A quiet industry doing enormous work

The wastewater treatment industry was valued at around $370 billion in 2025. By 2034, it is projected to reach more than $650 billion, growing at roughly 6.5 percent per year. That is not a niche sector. It is one of the most consistently expanding industries on earth, driven by population growth, rapid urbanisation across Asia and Africa, and tightening environmental regulations in nearly every major economy.

The companies doing this work are large and largely invisible to the general public. Veolia, the French multinational, reported revenue of EUR 44.7 billion in 2024. It operates across 56 countries with 215,000 employees and provides drinking water to 111 million people. In a single year, the company treated 65 million tonnes of waste and produced 42 million megawatt hours of energy from the process. By almost any measure, it is one of the most operationally significant companies in the world. Most people could not name it.

Other major players include Xylem, Ecolab, and Black and Veatch, all of whom design, build, and operate treatment infrastructure for governments and industrial clients. The business model is stable by design. Municipalities sign long-term contracts with private operators, often running ten to twenty-five years, under public-private partnership arrangements known in the industry as design-build-own-operate models. Revenue is recurring, contracts are long, and the service cannot be switched off. For investors hunting predictable cash flows, that combination is nearly impossible to find elsewhere.

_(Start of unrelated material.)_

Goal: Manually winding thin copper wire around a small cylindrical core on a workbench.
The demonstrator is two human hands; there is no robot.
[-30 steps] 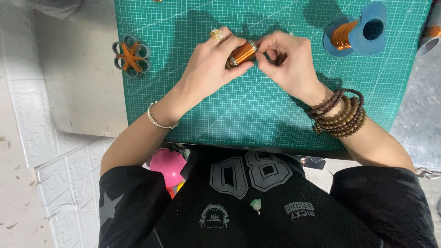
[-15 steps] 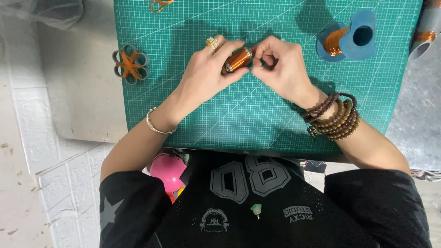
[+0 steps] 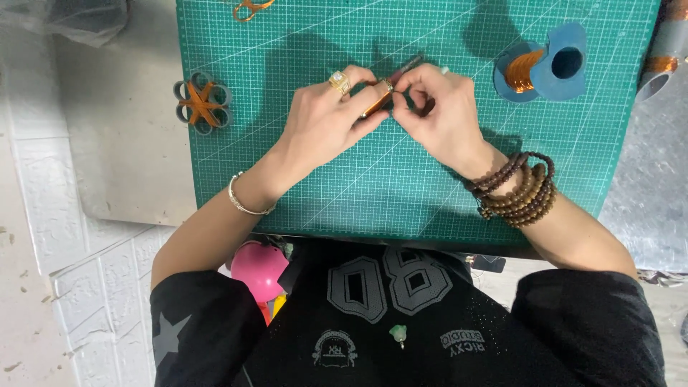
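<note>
Surface: a green cutting mat [image 3: 401, 193] with a printed grid lies on a grey table [image 3: 122, 143]; pale floor shows to the left.
Thing in hand: a small coil wound with copper-coloured wire [image 3: 375, 106], held just above the mat's middle between both hands, mostly hidden by fingers; a dark slim end sticks out toward the upper right.
Left hand [image 3: 326, 122]: closed around the coil from the left, thumb and forefinger pinching it; a gold ring on one finger, a thin bangle at the wrist.
Right hand [image 3: 441, 115]: fingertips drawn narrow, pinching at the coil's right end; whether they grip a loose wire end is too small to tell. Wooden bead bracelets wrap the wrist.
Nearby: a blue spool of copper wire [image 3: 541, 68] on its side, upper right on the mat; a grey flower-shaped part crossed with orange [image 3: 203, 102] at the mat's left edge; a grey tube with copper wrap [image 3: 663, 61] off the right edge.
Risk: the wire looks fine, so a hard pull from the pinch could snap or kink it; a slackened grip could let the turns loosen or the coil drop onto the mat.
</note>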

Turning what you flush into something worth selling

The real commercial story is not in the treatment. It is in what comes out the other side.

Biosolids, once treated, are rich in nitrogen, phosphorus, and organic matter. They are, in other words, fertiliser. According to the National Biosolids Data Project, over half of all wastewater solids generated in the United States are now recycled as fertiliser or soil amendments rather than going to landfill or incineration. For the treatment facilities producing them, this creates a revenue stream from what was previously a disposal cost.

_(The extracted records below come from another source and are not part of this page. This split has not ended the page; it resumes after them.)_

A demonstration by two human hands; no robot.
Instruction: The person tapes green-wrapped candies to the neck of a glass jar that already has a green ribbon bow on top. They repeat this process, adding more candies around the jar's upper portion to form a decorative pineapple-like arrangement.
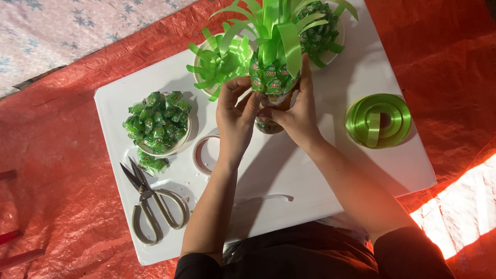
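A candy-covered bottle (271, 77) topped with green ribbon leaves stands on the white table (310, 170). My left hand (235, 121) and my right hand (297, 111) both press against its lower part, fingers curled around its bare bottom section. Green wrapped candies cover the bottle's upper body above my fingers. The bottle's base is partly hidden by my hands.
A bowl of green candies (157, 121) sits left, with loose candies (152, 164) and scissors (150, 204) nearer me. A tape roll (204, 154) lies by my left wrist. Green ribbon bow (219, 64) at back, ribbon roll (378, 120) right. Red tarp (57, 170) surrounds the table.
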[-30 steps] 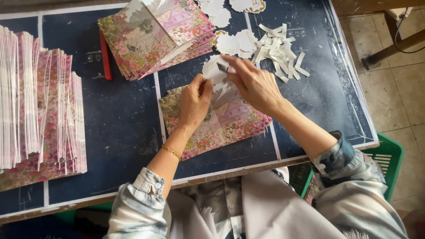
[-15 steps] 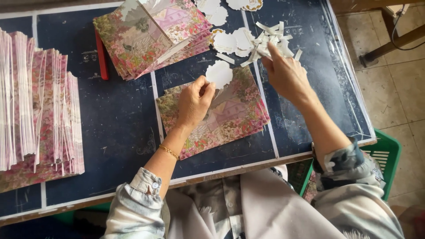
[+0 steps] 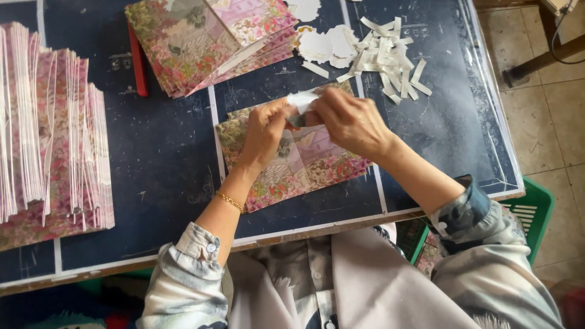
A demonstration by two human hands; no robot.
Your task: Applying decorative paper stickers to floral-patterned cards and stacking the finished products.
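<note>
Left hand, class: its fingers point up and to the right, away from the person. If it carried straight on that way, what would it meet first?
The left hand would first meet the small white paper piece pinched between it and the right hand; beyond, probably the white cut-outs.

A dark blue tabletop (image 3: 164,170) with pale seams stands on a beige tiled floor (image 3: 548,122), a green plastic crate (image 3: 536,213) beside its right edge.
</note>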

Energy recovery is the other major value driver. As organic material breaks down in large sealed tanks called anaerobic digesters, it releases biogas, primarily methane. The US Environmental Protection Agency reports that over 1,200 water resource recovery facilities in the United States now operate anaerobic digesters. More than half of those facilities use the biogas they capture as an energy source rather than burning it off as waste.

The numbers at individual plants tell the real story. Boston’s Deer Island Wastewater Treatment Plant, the second-largest facility in the United States, runs 12 anaerobic digesters that reduce sludge volume by around 60 percent and produce biogas continuously. That biogas powers steam boilers and a turbine generator, covering more than 97 percent of the plant’s thermal energy demand and around 17.5 percent of its electricity needs. The savings amount to roughly $17.5 million in energy costs per year. The digested sludge itself is piped to a separate facility, dried into pellets, and sold commercially as fertiliser. One plant is simultaneously a wastewater processor, a power generator, and a fertiliser producer.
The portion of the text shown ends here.